Intrazerebrale Blutungen „Absolute Fallzahlen werden vermutlich steigen“
In der Vergangenheit ließ die konstante Verbesserung von Risikofaktoren die Krankheitslast intrazerebraler Blutungen in Europa zurückgehen. Forscher vermuten, dass sich diese Dynamik zukünftig ändern wird. In einer Trendanalyse versuchten Hatem Wafa, School of Life Course and Population Health Sciences, King’s College in London, und Kollegen, die Inzidenz intrazerebraler Blutungen und die daraus resultierende Mortalität bis zum Jahr 2050 vorherzusagen. Ihr Modell berücksichtigt neben verschiedenen soziodemografischen Faktoren auch modifizierbare Risikofaktoren wie BMI, systolischen Blutdruck und Nüchternplasmaglukosespiegel.

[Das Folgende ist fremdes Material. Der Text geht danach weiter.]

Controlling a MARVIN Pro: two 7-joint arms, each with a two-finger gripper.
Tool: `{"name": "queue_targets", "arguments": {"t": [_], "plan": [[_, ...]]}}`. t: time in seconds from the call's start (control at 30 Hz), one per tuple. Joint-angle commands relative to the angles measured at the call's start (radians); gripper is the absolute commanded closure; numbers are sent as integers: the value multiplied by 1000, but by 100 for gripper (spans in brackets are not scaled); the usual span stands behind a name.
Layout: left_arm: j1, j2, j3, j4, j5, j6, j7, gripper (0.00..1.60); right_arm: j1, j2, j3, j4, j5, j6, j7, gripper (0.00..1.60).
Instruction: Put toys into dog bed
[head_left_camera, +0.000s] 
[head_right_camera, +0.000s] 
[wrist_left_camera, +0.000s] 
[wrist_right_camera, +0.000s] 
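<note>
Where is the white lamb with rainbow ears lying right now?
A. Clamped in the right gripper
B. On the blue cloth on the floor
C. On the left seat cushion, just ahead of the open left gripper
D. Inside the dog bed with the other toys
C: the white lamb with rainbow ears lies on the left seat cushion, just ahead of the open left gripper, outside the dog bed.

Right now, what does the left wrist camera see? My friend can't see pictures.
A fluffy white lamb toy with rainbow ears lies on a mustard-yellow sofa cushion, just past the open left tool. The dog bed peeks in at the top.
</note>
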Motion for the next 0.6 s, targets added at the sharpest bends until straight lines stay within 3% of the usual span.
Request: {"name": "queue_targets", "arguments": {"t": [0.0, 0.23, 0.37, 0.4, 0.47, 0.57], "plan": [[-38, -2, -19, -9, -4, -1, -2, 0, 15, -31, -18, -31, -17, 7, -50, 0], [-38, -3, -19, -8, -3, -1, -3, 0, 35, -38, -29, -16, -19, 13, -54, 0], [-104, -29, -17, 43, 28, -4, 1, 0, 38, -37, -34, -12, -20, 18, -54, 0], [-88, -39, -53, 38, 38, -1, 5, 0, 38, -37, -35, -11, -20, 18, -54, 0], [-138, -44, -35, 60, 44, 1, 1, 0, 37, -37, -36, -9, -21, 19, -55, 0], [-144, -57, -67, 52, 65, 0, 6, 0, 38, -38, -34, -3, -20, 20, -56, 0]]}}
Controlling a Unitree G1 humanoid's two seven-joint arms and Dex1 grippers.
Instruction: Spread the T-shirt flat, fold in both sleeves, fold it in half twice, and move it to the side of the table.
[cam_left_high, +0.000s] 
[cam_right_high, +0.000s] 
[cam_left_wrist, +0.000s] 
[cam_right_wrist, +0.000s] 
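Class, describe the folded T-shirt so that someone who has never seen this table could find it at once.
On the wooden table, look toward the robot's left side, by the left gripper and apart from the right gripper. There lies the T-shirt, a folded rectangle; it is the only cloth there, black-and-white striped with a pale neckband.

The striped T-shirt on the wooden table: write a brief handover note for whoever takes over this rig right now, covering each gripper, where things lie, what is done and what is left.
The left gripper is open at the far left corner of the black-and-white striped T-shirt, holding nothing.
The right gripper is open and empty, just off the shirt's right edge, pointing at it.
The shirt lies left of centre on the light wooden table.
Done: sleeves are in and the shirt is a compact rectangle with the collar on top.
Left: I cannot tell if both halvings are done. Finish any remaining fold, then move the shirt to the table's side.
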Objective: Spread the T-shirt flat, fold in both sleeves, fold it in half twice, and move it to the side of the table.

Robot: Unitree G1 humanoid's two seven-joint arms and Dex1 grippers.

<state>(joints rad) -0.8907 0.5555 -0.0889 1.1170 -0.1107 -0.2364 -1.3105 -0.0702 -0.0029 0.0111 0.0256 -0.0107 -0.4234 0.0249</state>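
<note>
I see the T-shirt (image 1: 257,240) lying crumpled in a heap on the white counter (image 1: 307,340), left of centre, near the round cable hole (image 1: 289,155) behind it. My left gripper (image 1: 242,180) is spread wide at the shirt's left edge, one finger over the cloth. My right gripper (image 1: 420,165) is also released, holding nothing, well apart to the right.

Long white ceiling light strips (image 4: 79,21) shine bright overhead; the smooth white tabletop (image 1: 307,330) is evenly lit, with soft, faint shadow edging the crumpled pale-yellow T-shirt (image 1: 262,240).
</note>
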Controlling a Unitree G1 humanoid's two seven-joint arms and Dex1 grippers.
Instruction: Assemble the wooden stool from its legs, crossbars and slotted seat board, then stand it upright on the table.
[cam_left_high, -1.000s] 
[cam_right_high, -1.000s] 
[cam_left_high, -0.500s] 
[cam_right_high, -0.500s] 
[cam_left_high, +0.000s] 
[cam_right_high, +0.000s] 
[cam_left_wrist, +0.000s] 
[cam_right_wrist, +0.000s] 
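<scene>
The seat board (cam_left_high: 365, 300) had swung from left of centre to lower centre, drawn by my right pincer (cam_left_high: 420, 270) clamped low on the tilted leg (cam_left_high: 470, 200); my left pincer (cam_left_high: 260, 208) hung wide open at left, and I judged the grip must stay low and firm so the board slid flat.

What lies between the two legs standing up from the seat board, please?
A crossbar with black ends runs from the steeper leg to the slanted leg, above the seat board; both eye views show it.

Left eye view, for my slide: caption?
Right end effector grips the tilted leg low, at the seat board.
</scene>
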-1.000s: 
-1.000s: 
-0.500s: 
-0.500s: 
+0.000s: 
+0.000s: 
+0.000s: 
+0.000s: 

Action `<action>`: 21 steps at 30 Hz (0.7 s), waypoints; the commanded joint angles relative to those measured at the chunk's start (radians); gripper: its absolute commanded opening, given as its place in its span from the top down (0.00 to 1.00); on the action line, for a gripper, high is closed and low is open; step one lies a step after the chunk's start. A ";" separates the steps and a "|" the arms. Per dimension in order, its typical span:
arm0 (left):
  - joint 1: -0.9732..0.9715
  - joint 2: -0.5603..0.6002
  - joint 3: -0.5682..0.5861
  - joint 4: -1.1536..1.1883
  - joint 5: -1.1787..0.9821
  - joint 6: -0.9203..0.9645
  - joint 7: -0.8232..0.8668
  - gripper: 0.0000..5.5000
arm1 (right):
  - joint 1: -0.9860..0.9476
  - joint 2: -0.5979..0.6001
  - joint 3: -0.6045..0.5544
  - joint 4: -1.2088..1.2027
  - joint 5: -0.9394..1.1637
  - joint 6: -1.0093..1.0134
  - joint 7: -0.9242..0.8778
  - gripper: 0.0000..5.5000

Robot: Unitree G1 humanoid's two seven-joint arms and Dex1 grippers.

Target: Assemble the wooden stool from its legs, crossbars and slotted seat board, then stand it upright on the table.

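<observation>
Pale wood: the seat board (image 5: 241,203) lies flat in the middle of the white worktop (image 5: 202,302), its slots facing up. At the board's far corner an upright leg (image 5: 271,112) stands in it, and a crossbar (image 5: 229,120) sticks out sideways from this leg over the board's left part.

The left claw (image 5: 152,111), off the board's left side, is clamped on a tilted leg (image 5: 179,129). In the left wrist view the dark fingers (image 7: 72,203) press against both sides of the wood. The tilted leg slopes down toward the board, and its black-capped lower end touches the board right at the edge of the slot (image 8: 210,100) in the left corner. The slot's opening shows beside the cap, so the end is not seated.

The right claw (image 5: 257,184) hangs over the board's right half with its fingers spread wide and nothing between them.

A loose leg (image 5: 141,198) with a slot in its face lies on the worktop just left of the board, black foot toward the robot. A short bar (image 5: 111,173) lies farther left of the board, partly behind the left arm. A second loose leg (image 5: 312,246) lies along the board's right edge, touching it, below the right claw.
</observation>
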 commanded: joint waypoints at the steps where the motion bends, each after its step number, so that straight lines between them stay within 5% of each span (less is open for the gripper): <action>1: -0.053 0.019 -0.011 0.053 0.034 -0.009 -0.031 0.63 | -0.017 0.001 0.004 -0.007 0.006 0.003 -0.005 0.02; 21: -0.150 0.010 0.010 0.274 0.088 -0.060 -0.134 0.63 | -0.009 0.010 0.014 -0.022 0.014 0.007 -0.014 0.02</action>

Dem Modell zufolge wird es in Europa zwischen 2019 und 2050 zu einem Anstieg der Inzidenz intrazerebraler Blutungen um 0,6 % sowie der daraus resultierenden Mortalität um 8,9 % kommen. Die Wissenschaftler schreiben dies zu großen Teilen dem wachsenden Altersdurchschnitt der Bevölkerung zu – ein Effekt, der sich durch Verbesserungen in anderen Bereichen nicht mehr auffangen lasse. Bis 2050 sind über 80-Jährige im Modell für mehr als 60 % der Fälle intrazerebraler Blutungen verantwortlich. Bei den assoziierten Todesfällen steigt der Anteil dieser Altersgruppe von 51 % auf 73 %. Selbst im positivsten Szenario bleibt die Mortalität infolge intrazerebraler Blutungen bestenfalls stabil, die Inzidenz sinkt um 10 %. Im Negativszenario gehen die Wissenschaftler von einem Anstieg der Inzidenz um 17 % und der daraus resultierenden Mortalität um über 30 % aus. Der Forecast ist nicht für alle Länder Europas gleich: Den größten Anstieg an Inzidenz und Mortalität haben dem Modell zufolge Irland, Luxemburg und Zypern zu erwarten. Für das östliche Europa, z. B. Lettland, Bulgarien und Ungarn, werden sinkende Zahlen prognostiziert. Für Deutschland gehen die Wissenschaftler bis 2050 von einem leichten Rückgang der Inzidenz (-5,2 %), aber von einem 11%igen Anstieg der Mortalität gegenüber 2019 aus.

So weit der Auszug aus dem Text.